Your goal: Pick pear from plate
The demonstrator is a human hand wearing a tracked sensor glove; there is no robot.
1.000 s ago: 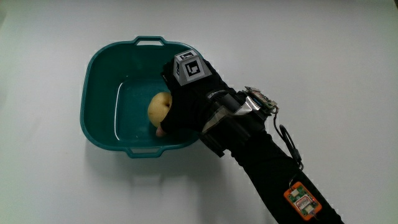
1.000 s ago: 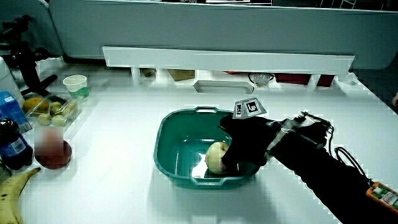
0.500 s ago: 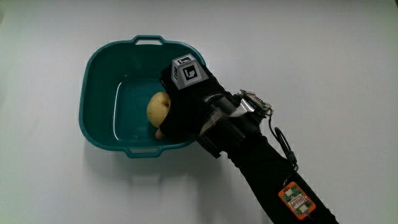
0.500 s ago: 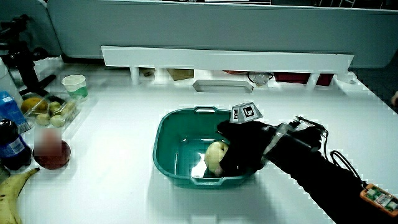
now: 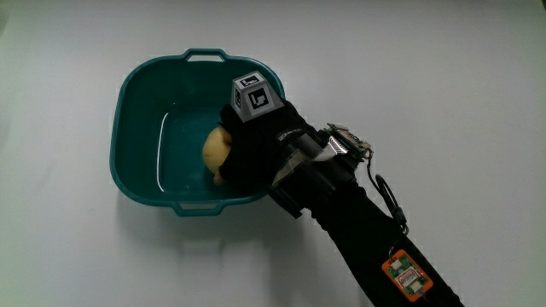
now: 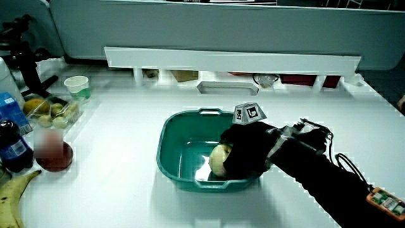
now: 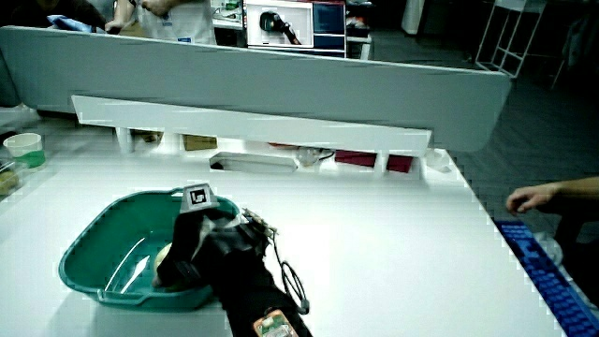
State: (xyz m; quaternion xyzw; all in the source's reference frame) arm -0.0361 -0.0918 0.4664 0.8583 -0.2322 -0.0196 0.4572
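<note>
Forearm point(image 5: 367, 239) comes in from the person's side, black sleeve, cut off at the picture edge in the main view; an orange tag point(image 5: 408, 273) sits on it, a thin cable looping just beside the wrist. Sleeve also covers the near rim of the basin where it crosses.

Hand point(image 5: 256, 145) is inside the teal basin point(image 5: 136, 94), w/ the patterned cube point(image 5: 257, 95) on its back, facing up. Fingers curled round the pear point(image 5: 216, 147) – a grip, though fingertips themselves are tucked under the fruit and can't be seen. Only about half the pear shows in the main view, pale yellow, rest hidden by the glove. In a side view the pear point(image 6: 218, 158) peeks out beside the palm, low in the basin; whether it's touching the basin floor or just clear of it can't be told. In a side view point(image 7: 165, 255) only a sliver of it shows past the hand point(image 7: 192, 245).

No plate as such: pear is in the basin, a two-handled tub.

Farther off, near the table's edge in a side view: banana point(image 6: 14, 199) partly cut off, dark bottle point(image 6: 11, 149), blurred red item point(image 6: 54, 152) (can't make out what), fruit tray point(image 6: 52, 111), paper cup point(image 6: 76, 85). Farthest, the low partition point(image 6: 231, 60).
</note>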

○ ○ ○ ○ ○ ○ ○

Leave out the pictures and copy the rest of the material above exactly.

Your goal: Pick pear from plate
The demonstrator is a human hand wearing a tracked sensor glove; there is no robot.
1.000 s ago: 
1.000 s ago: 
0.500 s ago: 
0.500 s ago: 
now: 
now: 
now: 
State: (xyz m; quaternion xyzw; all in the source's reference frame) arm -0.0361 -0.0918 0.4664 0.8583 -0.2322 -0.0196 0.4572
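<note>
Forearm point(image 5: 367, 239) comes in from the person's side, black sleeve, cut off at the picture edge in the main view; an orange tag point(image 5: 408, 273) sits on it, a thin cable looping just beside the wrist. Sleeve also covers the near rim of the basin where it crosses.

Hand point(image 5: 256, 145) is inside the teal basin point(image 5: 136, 94), w/ the patterned cube point(image 5: 257, 95) on its back, facing up. Fingers curled round the pear point(image 5: 216, 147) – a grip, though fingertips themselves are tucked under the fruit and can't be seen. Only about half the pear shows in the main view, pale yellow, rest hidden by the glove. In a side view the pear point(image 6: 218, 158) peeks out beside the palm, low in the basin; whether it's touching the basin floor or just clear of it can't be told. In a side view point(image 7: 165, 255) only a sliver of it shows past the hand point(image 7: 192, 245).

No plate as such: pear is in the basin, a two-handled tub.

Farther off, near the table's edge in a side view: banana point(image 6: 14, 199) partly cut off, dark bottle point(image 6: 11, 149), blurred red item point(image 6: 54, 152) (can't make out what), fruit tray point(image 6: 52, 111), paper cup point(image 6: 76, 85). Farthest, the low partition point(image 6: 231, 60).
</note>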

The exercise calls for nothing more.